Eingeführt am 1. Mai 2023 für 49 Euro im Monat, ersetzte das Deutschlandticket das bisherige Flickwerk aus regionalen Tarifen. Aktuell nutzen rund 14,5 Millionen Menschen das Ticket, das nachweislich Autofahrten reduziert und den Spritverbrauch um mindestens 500 Millionen Liter pro Jahr senkt.
Um das Angebot zu stützen, zahlen Bund und Länder jeweils 1,5 Milliarden Euro jährlich. Diese Mittel gleichen Einnahmeausfälle der Verkehrsbetriebe aus. Dennoch belastet die finanzielle Situation der Branche seit einigen Monaten das Wachstum bei den Neukunden.
Temporäre Spritsubvention und Marketingoffensive geplant Vom 1. Mai bis 30. Juni 2026 wird die Regierung vorübergehend eine Kraftstoffbeihilfe wieder einführen, um Autofahrer zu entlasten. Parallel setzen die Verantwortlichen auf gezielte Werbekampagnen, um bis zu 5,8 Millionen zusätzliche Nutzer für das Deutschlandticket zu gewinnen.

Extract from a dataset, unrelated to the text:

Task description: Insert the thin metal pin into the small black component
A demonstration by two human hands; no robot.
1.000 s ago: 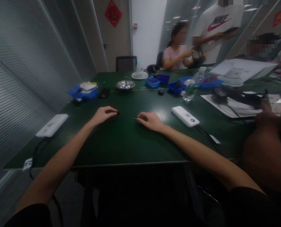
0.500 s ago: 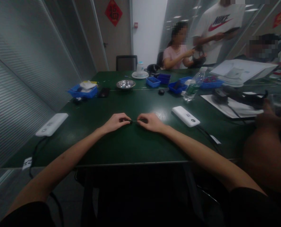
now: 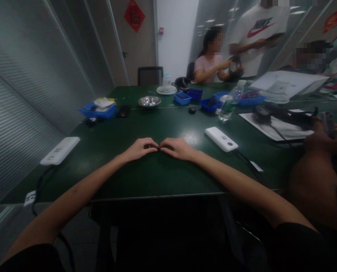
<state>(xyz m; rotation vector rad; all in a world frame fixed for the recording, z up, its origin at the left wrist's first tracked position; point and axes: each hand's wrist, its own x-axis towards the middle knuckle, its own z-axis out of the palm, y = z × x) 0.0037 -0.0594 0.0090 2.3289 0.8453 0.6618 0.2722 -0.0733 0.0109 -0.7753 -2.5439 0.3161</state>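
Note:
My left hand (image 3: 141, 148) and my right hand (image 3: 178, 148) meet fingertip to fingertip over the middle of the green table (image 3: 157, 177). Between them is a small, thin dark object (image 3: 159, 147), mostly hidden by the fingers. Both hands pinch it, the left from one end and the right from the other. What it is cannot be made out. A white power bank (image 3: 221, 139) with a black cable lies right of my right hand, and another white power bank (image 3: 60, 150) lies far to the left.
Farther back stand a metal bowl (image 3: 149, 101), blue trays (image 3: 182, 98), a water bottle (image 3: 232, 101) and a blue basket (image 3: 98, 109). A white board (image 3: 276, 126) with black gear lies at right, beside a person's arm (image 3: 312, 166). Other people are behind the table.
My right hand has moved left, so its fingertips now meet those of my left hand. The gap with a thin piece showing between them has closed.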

Das Ticket hat den öffentlichen Verkehr in Deutschland revolutioniert, indem es eine günstige, bundesweit einheitliche Lösung bietet. Mit künftigen Preisanpassungen und gesicherter Finanzierung soll es weiterhin eine Schlüsselrolle bei der Verkehrswende spielen. Die geplante Spritbeihilfe könnte zudem helfen, die Kosten für diejenigen auszugleichen, die weiterhin auf das Auto angewiesen sind.